-- Task objective --
Lines to restate from the data below: from the one containing "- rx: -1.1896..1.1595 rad" to the one containing "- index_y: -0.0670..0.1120", both included. Give them again exactly, and only them.

-- Input data --
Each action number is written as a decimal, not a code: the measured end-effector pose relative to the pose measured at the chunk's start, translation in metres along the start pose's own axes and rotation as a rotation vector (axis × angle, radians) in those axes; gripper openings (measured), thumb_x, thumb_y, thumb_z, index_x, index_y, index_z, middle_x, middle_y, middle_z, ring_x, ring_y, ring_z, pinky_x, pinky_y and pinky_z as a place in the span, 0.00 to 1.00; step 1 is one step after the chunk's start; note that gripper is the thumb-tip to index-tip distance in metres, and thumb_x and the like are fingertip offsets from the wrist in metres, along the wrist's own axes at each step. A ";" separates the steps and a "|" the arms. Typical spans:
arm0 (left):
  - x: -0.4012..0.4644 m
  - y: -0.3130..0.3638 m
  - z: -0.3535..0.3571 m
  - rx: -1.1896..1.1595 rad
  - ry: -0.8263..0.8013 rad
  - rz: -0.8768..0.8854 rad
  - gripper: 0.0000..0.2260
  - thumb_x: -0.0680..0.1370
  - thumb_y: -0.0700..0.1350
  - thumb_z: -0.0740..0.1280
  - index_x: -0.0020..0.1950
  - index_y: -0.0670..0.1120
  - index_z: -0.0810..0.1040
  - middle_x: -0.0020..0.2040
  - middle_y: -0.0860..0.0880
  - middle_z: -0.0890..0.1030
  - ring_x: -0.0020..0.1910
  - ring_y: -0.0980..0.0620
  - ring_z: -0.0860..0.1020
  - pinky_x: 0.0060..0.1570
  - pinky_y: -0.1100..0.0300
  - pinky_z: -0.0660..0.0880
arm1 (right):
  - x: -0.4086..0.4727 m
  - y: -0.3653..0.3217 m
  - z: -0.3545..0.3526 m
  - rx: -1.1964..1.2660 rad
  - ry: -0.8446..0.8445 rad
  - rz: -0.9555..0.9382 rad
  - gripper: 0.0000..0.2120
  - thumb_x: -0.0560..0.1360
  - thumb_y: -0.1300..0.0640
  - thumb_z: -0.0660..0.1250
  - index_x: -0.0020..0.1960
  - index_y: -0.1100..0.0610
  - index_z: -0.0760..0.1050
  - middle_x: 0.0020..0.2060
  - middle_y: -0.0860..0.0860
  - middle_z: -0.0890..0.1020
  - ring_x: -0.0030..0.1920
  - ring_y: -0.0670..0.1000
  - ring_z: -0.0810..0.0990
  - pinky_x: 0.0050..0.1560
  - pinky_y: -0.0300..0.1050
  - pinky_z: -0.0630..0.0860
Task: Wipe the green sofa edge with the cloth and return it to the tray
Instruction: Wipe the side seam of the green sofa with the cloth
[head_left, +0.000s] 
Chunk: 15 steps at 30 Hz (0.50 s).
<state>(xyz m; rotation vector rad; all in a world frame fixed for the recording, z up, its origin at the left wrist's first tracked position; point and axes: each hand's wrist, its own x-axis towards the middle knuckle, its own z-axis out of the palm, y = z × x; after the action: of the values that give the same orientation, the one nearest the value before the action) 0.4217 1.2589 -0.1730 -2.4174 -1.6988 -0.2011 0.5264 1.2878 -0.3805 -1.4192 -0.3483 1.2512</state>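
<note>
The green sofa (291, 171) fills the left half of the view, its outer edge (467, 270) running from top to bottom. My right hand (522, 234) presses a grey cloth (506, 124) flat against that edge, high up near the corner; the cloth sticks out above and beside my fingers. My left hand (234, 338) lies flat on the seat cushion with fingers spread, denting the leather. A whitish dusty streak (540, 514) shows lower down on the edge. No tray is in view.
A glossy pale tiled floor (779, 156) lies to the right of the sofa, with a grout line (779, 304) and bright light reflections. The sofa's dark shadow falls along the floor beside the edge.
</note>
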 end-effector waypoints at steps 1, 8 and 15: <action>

-- Solution --
  - rx: -1.1896..1.1595 rad
  - ry: -0.8263..0.8013 rad
  - rz: -0.8768..0.8854 rad
  - gripper: 0.0000..0.2260
  - thumb_x: -0.0680..0.1370
  - thumb_y: -0.0700..0.1350
  - thumb_z: -0.0740..0.1280
  - index_x: -0.0020..0.1950
  - index_y: -0.0670..0.1120

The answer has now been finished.